As the widespread range of object detection application, many researchers developing different methods and algorithm in this topic such as: Joseph and Pradeep [17] suggested a method to detect and track object in a video. The detection of the object performed using supported vector machine SVM classifier. Where, the Histogram of Oriented Gradients (HOG) feature is used beside with the classifier to distinguish object from the background. While Shah et al. [18] proposed an algorithm to detect green ball in real-time video using image processing techniques. They employed Gaussian blur to identify the color of the ball, and a contour of the identified color of the object to detect its shape. However, in scenarios with busy backgrounds, a false ball detection occurred. Chowdhury et al. [19] suggested an algorithm to detect cups in images based on Viola Jones algorithm. During the training stage, they applied their algorithm to a collection of positive and negative datasets that they downloaded from the internet. The detection accuracy of their suggested approach was improved by increasing the positive and negative datasets. Sultana et al. [20] addressed a method to detect object in image using HOG feature and template matching technique. Where, the cross-correlation between HOG feature descriptor and the template is used. However, they note that the results are poor when the template image objects are not part of the original image. Nugraha et al. [21] introduced a ball detection system using humanoid robot. The camera in robot captured frame of the ball, then the ball detected basing on a computer-training model. Their detection model trained using YOLOv3 (you look only once) method. The ball could be detected by their suggested technique up to 90 cm away from the robot.

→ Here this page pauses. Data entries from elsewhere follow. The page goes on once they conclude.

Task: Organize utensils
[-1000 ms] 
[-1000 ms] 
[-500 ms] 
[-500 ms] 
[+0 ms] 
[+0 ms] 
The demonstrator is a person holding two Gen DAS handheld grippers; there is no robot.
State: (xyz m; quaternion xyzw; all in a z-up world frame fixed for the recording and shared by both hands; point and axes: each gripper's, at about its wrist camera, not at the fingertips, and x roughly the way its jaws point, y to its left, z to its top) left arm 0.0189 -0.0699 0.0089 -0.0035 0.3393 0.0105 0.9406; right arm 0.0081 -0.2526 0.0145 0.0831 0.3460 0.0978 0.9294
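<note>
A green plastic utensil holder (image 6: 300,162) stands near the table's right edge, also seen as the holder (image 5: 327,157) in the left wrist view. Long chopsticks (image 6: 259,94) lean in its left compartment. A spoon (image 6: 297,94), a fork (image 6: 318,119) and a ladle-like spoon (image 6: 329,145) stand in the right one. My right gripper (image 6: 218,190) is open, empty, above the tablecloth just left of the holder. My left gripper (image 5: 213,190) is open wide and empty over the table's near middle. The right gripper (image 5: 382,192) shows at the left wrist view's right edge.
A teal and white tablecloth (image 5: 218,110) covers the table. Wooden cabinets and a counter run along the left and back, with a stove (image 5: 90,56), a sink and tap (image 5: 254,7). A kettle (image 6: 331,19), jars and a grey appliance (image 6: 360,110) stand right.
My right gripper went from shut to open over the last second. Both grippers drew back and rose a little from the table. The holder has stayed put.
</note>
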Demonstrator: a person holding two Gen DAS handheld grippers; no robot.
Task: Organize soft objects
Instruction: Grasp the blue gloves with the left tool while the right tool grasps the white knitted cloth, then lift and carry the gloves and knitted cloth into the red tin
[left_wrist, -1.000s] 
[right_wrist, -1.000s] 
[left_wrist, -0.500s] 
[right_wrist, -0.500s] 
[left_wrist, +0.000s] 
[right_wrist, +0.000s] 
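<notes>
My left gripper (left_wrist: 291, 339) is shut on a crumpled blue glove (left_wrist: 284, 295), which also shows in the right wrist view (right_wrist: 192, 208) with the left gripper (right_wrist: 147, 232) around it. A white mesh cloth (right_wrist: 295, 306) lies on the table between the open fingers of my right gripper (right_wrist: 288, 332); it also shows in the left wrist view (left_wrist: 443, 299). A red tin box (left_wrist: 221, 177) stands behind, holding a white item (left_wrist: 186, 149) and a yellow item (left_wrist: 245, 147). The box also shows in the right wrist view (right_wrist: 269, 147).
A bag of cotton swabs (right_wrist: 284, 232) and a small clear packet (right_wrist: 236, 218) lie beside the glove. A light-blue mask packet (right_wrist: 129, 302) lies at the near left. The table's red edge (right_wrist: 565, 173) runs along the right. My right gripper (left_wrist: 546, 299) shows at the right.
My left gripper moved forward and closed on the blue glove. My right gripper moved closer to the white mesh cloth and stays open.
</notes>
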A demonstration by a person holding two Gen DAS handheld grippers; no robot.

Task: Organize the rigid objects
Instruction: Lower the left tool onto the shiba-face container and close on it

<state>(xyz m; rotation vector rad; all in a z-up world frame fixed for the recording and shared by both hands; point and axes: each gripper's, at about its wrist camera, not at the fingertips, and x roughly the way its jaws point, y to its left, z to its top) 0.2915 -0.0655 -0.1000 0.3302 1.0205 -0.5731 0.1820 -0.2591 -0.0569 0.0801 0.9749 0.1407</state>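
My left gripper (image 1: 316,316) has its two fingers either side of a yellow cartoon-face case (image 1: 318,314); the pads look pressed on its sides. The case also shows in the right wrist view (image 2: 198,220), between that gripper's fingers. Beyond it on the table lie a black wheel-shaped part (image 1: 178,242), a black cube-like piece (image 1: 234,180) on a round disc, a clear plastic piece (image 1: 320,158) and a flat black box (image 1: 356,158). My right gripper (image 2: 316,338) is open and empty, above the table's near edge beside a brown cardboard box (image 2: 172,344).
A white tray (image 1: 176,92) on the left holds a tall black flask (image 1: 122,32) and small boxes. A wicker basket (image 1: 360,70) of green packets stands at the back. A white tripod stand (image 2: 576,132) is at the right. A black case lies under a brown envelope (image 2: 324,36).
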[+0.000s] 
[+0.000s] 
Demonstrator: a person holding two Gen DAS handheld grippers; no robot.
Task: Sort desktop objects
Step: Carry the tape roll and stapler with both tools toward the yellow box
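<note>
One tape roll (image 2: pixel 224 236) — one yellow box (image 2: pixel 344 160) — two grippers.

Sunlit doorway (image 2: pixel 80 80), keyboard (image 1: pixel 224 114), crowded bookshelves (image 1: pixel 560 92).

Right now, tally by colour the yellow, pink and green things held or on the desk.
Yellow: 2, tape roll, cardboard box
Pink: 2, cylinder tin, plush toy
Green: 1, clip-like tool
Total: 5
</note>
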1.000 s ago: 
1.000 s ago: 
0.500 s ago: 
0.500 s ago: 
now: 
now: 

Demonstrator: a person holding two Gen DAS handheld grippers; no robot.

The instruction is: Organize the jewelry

This work aims to track and detect objects at various ranges, such balls or spherical forms. These targets may be seen in the images and videos that were taken. It also focuses on analyzing and estimating the ball's height and width in relation to its distance from the observation position.

2. Target Detection

Ball is considered as small object and can be detect using cascade learning method. The computer is trained to detect ball using cascade of multiple levels. In each level, ball features extracted using Histogram of Oriented Gradients (HOG) feature descriptor considered as weak features. Weak features are weak classifiers obtained by weak learners that the AdaBoost algorithm can produce. Here, each weak learner is used to select a single HOG feature (the best feature to separate positive and negative samples). To select a small number of features, AdaBoost is used, which is based on a cascade of weak classifier level by level. All training samples, whether positive and negative, start off with the same particular value termed "weight." The weak classifier is trained using a single feature in the initial iteration of the algorithm. The weights are changed for the second iteration (the new selected feature), and the samples that the first iteration incorrectly categorised receive greater weights [7, 22, 23]. AdaBoost algorithm is used along with cascade classifier to combine the weak features that extracted from each level in order to obtain strong feature used to classify ball in input images [19].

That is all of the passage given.